Please give again, word for word, the lines that lie between the start of the listing below and the line with "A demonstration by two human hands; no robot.", both included.

------------------------------------------------------------------------

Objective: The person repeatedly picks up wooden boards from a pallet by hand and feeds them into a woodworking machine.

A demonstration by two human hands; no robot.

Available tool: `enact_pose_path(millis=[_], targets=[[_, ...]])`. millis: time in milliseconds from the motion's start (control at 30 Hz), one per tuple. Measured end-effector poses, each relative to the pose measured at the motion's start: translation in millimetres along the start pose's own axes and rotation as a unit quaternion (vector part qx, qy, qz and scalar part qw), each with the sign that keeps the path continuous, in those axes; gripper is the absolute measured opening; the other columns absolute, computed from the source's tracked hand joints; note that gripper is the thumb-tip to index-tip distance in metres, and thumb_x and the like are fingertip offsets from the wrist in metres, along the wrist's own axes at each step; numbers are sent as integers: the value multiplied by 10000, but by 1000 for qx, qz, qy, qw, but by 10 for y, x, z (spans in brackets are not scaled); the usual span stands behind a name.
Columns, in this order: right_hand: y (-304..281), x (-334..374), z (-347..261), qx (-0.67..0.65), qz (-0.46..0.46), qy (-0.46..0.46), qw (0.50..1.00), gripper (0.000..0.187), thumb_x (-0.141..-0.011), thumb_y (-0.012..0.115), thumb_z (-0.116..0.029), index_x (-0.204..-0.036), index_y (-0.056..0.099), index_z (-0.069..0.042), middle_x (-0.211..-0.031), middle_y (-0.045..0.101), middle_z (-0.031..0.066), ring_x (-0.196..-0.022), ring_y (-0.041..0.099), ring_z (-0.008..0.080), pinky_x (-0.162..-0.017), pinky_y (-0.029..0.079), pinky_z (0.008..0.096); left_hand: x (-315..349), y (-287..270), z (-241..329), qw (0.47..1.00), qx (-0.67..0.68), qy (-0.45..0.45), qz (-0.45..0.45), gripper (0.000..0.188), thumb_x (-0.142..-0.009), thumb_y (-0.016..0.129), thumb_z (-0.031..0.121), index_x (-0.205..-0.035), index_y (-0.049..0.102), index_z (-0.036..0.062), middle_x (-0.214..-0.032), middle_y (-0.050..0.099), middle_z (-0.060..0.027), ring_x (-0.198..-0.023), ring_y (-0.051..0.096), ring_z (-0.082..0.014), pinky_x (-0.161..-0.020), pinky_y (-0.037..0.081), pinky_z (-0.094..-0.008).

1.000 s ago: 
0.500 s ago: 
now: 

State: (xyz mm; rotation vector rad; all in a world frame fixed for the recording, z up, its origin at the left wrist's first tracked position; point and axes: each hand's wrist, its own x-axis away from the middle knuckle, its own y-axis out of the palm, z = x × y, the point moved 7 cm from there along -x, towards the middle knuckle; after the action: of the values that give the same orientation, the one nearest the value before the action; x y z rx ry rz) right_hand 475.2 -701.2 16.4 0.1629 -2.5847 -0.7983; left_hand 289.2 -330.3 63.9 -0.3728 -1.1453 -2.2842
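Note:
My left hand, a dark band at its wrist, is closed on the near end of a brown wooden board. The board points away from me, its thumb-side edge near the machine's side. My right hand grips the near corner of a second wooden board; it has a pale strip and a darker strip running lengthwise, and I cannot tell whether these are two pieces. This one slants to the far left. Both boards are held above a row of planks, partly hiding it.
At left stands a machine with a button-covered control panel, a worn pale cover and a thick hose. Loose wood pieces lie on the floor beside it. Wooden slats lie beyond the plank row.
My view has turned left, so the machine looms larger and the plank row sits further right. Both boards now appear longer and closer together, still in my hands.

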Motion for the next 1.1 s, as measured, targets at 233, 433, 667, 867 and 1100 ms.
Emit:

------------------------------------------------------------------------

*ANSWER SECTION*.
Objective: The person repeatedly picks up wooden boards from a pallet by hand and feeds them into a woodworking machine.

A demonstration by two human hands; no robot.

Nothing remains to add to the output.